Los rayos serpenteaban entre las nubes, la puerta que daba al barandal se había perdido hace años, el viento y el frío golpearon sus arrugas, una tímida sonrisa aplacó el temor del recuerdo lúcido. Casi podía sentir su perfume flotando en el aire marino, el perfume de Elizabeth.
No soportó más el dolor y emprendió la retirada. Esa noche soñó con ella, y el perfume clavado en su corazón.
viernes, 27 de abril de 2012
martes, 24 de abril de 2012
25º CORAZÓN
La lluvia cubría la playa desierta, la luz de los rayos iluminaban el mar. Las estrellas lejanas no podían salir a festejar la noche, las nubes negras cubrían todo el cielo.
Moreno acostado en la arena, dejaba caer cada gota de lluvia en su piel. Dormitaba cansado por el esfuerzo de nadar tanto, sus barco había naufragado unas horas atrás y aunque se veía la costa desde donde comenzó a nadar, no se encontraría con ninguna nave de salvamento que fuera en sus ayuda, la tormenta era tan fuerte que nadie se atrevía a salir, ni siquiera la guardia costera.

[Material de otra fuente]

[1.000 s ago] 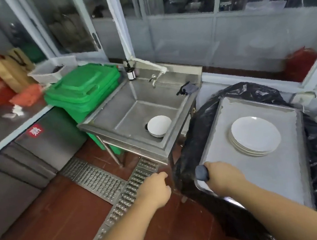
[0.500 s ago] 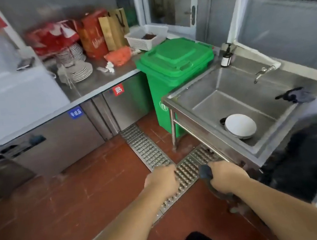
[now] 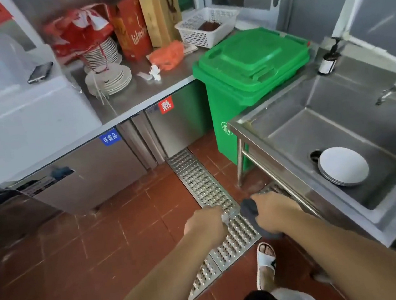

Así que tuvo que tuvo que usar todas sus fuerzas para sobrevivir. No era la primera vez, ni sería la última en la que su vida corría peligro. Estaba tan acostumbrado que era algo que lo tomaba casi con burla. Se mofaba de la muerte, que inútilmente lo buscaba una y otra vez. Su forma de ser era así, encaraba al destino que se le interponía en el camino. Pero había algo que lo llevaba a nadar con todas sus fuerzas, la promesa del reencuentro con Elizabeth.
Pero no sabía lo cerca que estaba de ella, unos pocos kilómetros, ella se encontraba en Marruecos en su gira fotográfica.
No le preocupaban los tiburones, con la terrible agitación del mar, era improbable que salieran a buscar comida en la superficie agitada. A lo único que le temía es que el mar embravecido lo azotara contra las rocas o el coral, si el golpe no lo mataba el olor de la sangre manando de su cuerpo atraería indefectiblemente a los predadores.
La costa estaba cada vez más cerca, podía ver las luces a lo lejos. Descanso unos minutos, el esfuerzo de pelear con las olas era terrible. Varias veces lo cubrieron completamente, creyendo que era su fin se encomendó al destino y siguió nadando. Las olas cada vez más fuertes le indicaron que estaba cerca de la costa, había sido arrastrado hasta una zona muy obscura, no se veían casas cercas. La obscuridad era total. Una forma conocida y añorada le devolvió la cordura, sacó fuerza del corazón y nadó los últimos cientos de metros. Una ola lo depositó sobre la arena y se arrastró hasta estar seguro que podría acostarse a descansar sin temor de ser arrastrado nuevamente mar adentro.
No supo cuanto tiempo estuvo tirado, pero se hacía de día. Se levantó tambaleando y caminó hasta el faro, como si lo esperara para vivir una vez más con sus recuerdos.